━━ Data segment ━━
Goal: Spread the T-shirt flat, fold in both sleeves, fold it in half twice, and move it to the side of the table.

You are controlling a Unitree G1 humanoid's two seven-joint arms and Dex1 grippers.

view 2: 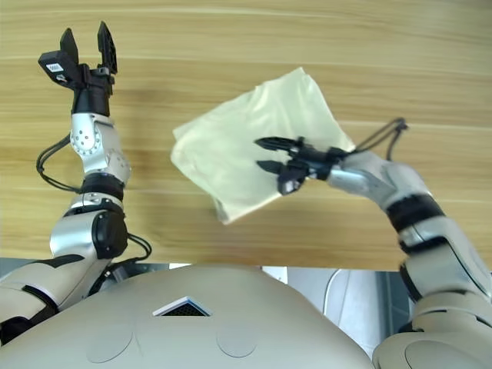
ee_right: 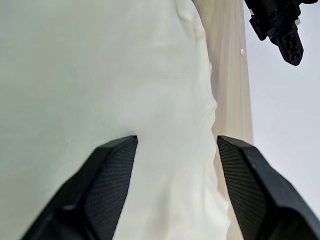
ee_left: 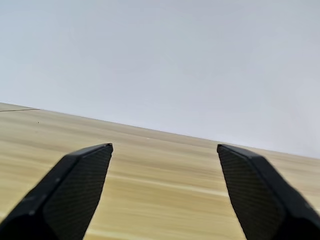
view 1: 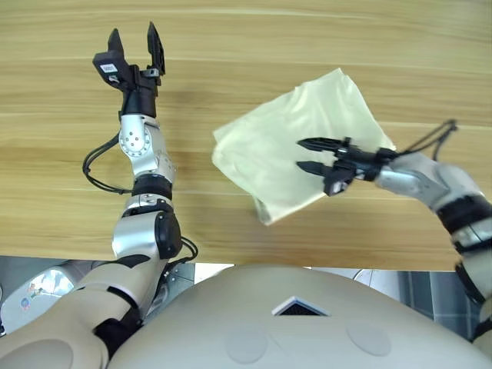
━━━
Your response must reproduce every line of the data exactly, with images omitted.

## Final answer:
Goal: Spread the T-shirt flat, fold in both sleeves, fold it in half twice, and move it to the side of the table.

You are controlling a Unitree G1 humanoid's two seven-joint arms and Dex1 grippers.

view 2: 
ee_right: 
ee_left: 
view 1: 

The answer was written out completely.